### Data excerpt
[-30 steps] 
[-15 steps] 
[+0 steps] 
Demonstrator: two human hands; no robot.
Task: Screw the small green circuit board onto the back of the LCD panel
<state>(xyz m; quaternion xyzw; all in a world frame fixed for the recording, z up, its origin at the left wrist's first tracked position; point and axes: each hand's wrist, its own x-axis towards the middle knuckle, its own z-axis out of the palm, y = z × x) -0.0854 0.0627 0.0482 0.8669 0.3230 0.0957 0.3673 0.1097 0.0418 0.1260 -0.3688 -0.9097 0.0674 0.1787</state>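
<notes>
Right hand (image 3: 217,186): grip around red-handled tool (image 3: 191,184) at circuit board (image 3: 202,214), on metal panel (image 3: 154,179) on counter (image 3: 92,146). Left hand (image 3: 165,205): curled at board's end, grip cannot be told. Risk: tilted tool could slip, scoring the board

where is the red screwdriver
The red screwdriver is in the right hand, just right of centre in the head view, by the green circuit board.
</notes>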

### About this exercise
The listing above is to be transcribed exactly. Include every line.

### Response area
[-30 steps] 
[-15 steps] 
[+0 steps] 
Demonstrator: two human hands; no robot.
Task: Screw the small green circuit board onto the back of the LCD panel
<state>(xyz m; quaternion xyzw; all in a world frame fixed for the recording, z up, its origin at the left wrist's first tracked position; point and axes: each hand's wrist, its own x-axis towards the middle knuckle, its own z-axis out of the palm, y = z × x) -0.0854 0.0627 0.0482 0.8669 0.3230 0.0957 0.3673 0.1097 0.0418 0.1260 -0.3688 -0.9097 0.0674 0.1787</state>
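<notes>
Right hand (image 3: 217,186): grip around red-handled tool (image 3: 191,184) at circuit board (image 3: 202,214), on metal panel (image 3: 154,179) on counter (image 3: 92,146). Left hand (image 3: 165,205): curled at board's end, grip cannot be told. Risk: tilted tool could slip, scoring the board

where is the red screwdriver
The red screwdriver is in the right hand, just right of centre in the head view, by the green circuit board.
</notes>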

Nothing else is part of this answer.